German film director and screenwriter

Cosima Dannoritzer (born May 22, 1965) is a German documentary filmmaker and film producer, whose documentaries focus on science, technology, ecology and history. She became known internationally as the screenwriter and film director of documentary The Light Bulb conspiracy, which looks at the history and impact of planned obsolescence.

== Education ==
Cosima Dannoritzer studied English Literature, Film Studies und Theatre Studies at the University of Strathclyde in Glasgow, Scotland, graduating with a Bachelor of Arts in 1987. In 1989, she obtained the Higher National Diploma in Film & TV Production from the Bournemouth and Poole College of Art and Design in England.

== Career ==

As a freelance and multi-lingual screenwriter and filmmaker (she speaks English, German, French, Spanish and Catalan), Dannoritzer has directed for Arte, the BBC, Channel 4, Radiotelevisión Española and Deutsche Welle TV.

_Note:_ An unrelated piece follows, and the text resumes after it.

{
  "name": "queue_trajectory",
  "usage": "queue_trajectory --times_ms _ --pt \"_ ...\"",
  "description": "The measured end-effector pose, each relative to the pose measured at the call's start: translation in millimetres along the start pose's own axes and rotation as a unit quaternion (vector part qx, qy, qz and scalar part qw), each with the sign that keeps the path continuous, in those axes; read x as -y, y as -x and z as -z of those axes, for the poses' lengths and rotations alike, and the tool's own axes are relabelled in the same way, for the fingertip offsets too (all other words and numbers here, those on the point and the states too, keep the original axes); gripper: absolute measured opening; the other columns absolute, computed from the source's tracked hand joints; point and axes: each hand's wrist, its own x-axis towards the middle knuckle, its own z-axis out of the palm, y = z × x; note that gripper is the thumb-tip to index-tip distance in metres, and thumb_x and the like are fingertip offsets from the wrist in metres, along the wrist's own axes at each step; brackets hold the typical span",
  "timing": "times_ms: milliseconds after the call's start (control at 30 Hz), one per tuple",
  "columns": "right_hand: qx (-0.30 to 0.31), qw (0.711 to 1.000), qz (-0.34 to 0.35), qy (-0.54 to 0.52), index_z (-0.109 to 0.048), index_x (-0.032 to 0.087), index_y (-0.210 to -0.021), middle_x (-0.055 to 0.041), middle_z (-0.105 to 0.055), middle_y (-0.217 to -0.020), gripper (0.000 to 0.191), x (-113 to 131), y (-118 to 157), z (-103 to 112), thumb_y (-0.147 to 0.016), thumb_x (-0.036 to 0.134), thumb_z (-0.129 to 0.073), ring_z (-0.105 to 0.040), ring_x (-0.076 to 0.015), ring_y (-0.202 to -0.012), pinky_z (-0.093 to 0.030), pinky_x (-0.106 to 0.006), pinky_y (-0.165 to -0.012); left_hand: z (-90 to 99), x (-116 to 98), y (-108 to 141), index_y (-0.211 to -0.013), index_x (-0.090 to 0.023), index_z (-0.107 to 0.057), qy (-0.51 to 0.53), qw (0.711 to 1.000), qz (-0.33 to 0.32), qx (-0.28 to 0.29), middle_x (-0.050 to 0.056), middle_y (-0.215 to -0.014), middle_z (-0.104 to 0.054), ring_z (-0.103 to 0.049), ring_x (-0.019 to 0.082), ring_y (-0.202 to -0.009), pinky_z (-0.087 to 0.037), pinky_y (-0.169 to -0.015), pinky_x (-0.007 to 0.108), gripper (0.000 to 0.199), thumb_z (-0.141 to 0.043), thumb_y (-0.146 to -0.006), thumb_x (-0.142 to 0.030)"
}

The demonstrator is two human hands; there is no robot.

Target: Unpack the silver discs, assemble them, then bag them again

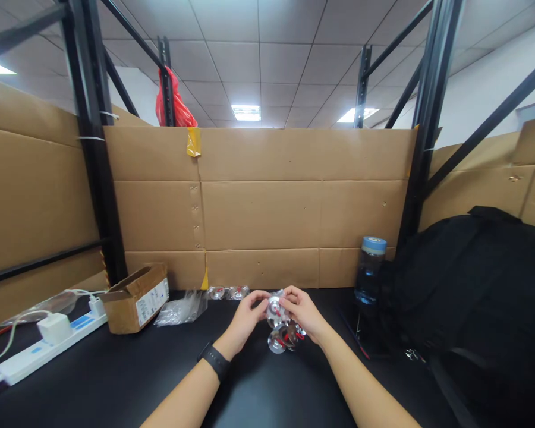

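Observation:
My left hand [246, 315] and my right hand [307, 314] meet at the middle of the black table. Both are closed, with fingertips pinching the two sides of a small clear plastic bag [276, 308] that has a shiny round piece with a red bit inside. Just below it, several shiny round pieces with red parts [277, 340] lie in a loose pile on the table; their exact kind is too small to make out. Beyond my left hand, two similar bagged round pieces [226, 292] lie side by side near the cardboard wall.
Left of my hands lie clear plastic bags [182, 309], an opened cardboard box [136, 299] and a white power strip [49, 352] with plugs. To the right stand a blue-lidded bottle [369, 270] and a large black backpack [477, 309]. A cardboard wall [261, 208] closes off the back.

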Motion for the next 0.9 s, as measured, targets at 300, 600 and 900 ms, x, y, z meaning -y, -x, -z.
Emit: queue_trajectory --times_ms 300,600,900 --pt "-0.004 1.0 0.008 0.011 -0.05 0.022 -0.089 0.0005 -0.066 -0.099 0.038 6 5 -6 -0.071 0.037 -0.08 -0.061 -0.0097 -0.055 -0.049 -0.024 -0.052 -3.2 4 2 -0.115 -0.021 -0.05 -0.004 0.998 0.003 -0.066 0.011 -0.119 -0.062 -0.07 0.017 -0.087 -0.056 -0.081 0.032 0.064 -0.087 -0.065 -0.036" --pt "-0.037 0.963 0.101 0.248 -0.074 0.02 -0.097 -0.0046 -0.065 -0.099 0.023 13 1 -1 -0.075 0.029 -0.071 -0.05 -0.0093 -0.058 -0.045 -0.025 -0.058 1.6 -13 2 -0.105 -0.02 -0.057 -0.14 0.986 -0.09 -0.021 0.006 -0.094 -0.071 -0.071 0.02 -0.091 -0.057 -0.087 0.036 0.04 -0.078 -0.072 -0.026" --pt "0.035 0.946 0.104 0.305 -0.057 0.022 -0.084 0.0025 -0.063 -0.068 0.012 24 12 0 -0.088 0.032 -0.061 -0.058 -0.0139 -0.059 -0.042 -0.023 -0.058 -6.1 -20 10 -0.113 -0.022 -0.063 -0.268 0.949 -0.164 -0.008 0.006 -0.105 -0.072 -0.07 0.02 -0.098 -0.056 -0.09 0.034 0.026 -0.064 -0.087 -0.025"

In 1992, she directed a film about the reunification of East and West Berlin for Channel 4's Equinox slot. In 2001, she directed a series about Germany for the BBC.

Since 2011, her documentary The Light Bulb Conspiracy about planned obsolescence has been broadcast in more than a dozen countries, including on Arte, Phoenix and RTVE.
The film was also screened as a Side Event during the Green Week of the European Commission in 2011.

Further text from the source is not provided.